I have dataset 261 data points, and another with 373 data points. Here is the data
dataset_1 = data.frame(dataset_name = rep("dataset_1", 261),
value = seq(40, 10000, length.out = 261))
dataset_2 = data.frame(dataset_name = rep("dataset_2", 373),
value = seq(50, 5000, length.out = 373))
dataset <- rbind(dataset_1, dataset_2)
the ks test
ks.test(dataset$value[dataset$dataset_name=="dataset_1"],
dataset$value[dataset$dataset_name=="dataset_2"],
alternative = c("less")) -> test_result
Plotting the ecdfs
library(ggplot2)
dataset %>%
ggplot(aes(x= value, group = dataset_name, color = dataset_name)) +
stat_ecdf(size =2)
Now, I need to measure the values of horizontal distances at each probability points. For example, at 0.25, we have 2500 from dataset_1, and 1250 from dataset_2, hence the distance is 1250. As dataset 1 has 261, and dataset 2 has 373 points. How can I generate a dataframe that can show me the distances.
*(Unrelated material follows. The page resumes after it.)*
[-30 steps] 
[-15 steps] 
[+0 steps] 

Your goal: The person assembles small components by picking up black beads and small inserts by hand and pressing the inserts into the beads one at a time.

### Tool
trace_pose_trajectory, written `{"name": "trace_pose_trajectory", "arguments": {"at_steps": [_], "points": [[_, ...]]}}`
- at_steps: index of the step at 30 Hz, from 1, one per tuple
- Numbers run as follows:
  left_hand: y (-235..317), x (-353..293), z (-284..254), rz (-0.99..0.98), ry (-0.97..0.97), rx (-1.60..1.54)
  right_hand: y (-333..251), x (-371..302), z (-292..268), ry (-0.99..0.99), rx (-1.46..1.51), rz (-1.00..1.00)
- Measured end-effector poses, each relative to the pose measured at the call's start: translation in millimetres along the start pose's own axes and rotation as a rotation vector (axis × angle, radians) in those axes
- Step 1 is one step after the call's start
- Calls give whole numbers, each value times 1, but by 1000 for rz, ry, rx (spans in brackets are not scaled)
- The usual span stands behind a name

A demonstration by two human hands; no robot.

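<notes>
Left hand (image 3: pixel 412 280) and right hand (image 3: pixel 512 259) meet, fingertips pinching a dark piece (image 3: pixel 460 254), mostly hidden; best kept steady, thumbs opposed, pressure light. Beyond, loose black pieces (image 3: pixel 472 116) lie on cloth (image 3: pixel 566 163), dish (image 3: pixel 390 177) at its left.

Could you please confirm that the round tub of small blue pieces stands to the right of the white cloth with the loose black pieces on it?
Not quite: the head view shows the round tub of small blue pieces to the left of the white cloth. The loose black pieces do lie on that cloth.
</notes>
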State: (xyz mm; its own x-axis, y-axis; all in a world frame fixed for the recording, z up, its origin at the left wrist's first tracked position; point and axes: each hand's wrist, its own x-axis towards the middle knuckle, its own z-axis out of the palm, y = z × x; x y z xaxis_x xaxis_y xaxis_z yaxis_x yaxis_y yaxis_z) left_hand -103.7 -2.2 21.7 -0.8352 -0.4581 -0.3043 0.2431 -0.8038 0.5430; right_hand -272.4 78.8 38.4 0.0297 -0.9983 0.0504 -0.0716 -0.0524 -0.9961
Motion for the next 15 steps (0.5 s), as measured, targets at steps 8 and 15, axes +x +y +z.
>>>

I have modified dataset_1 using a linear approximation to create 373 datapoints and then checked the results.
interpolated_dataset_1 <- approx(dataset_1$value, n = 373)
# creating the dataframe
interpolated_dataset_1_dataframe <- data.frame(dataset_name =
"modified_dataset_1", value = interpolated_dataset_1$y)
# combining the data
modified_dataset <- rbind(dataset,interpolated_dataset_1_dataframe)
# the ks test
ks.test(modified_dataset$value[modified_dataset$dataset_name==
"modified_dataset_1"],
modified_dataset$value[modified_dataset$dataset_name=="dataset_2"],
alternative = c("less")) -> modified_test_result
# the ecdfs
library(ggplot2)
modified_dataset %>%
ggplot(aes(x= value, group = dataset_name, color = dataset_name)) +
stat_ecdf(size =2)
The d-statistic is almost the same but not quite, although the result is significant.
Is there a better way to do it using step function where I will get the exact same test statistics?